| Problem statement |
Omit the pictures and reproduce the rest of the listing exactly.

| Data provided |

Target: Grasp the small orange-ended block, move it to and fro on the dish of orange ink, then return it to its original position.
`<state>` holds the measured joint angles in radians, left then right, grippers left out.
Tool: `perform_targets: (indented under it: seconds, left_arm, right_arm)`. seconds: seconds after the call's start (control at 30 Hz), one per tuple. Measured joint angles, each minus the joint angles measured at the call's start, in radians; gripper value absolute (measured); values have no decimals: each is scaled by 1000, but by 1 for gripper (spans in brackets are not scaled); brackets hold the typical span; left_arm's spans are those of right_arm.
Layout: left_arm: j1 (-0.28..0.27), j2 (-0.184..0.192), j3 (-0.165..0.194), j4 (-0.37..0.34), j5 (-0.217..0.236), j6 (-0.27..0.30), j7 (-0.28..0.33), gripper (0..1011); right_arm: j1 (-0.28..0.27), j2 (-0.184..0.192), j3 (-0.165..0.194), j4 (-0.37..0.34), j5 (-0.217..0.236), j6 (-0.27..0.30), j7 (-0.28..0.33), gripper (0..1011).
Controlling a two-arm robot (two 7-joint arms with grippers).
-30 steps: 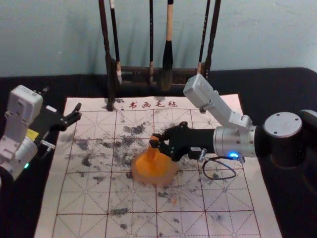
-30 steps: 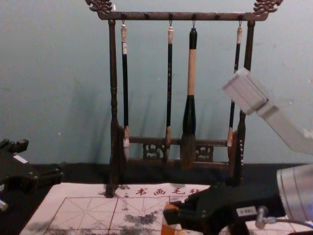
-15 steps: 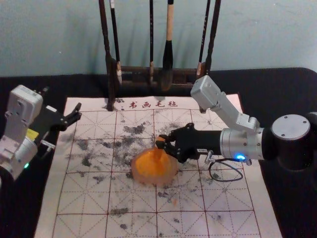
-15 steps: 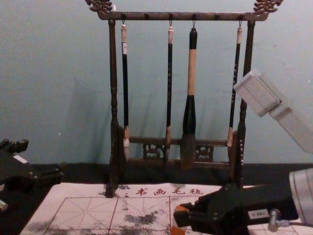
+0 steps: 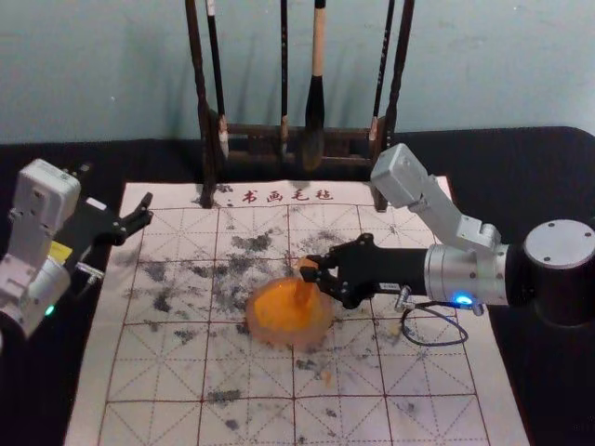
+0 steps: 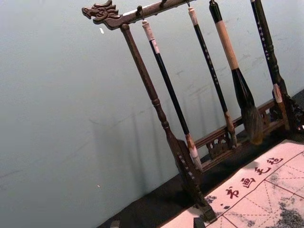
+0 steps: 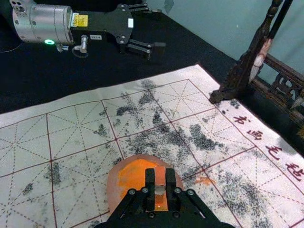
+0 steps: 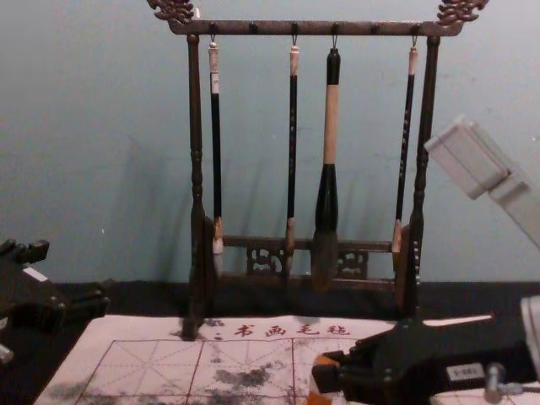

| Answer space |
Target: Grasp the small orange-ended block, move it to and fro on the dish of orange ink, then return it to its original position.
`<state>` holds the measured joint angles in radians, left then right, grippers left out.
Tool: `perform_targets: (indented under it: seconds, left_arm, right_arm)`. seconds: seconds after the call's start (control at 30 Hz), one per tuple. Measured joint angles, each minus the joint angles measured at the call's start, in radians; gripper value absolute (measured); values have no decimals: each is scaled by 1000, but by 1 for gripper (spans in brackets are not scaled); brackets hold the typical span; left_arm's spans are those of right_arm.
Layout: left_arm: j1 (-0.28..0.27), j2 (-0.184..0.192), j3 (-0.165..0.194), j4 (-0.37..0.34), j5 (-0.217..0.236), j6 (-0.27..0.30), j7 (-0.28..0.33), gripper (0..1011); right_arm: j1 (-0.28..0.27), j2 (-0.184..0.192), j3 (-0.165..0.194), j4 (-0.37..0.34), j5 (-0.217..0.236), j6 (-0.27..0.30), j7 (-0.28..0.33), gripper (0..1011).
Controlling a two-arm robot (two 7-joint arms with grippers).
-30 steps: 
-30 steps: 
-15 steps: 
-15 steps: 
+0 steps: 
+0 steps: 
+0 steps: 
+0 steps: 

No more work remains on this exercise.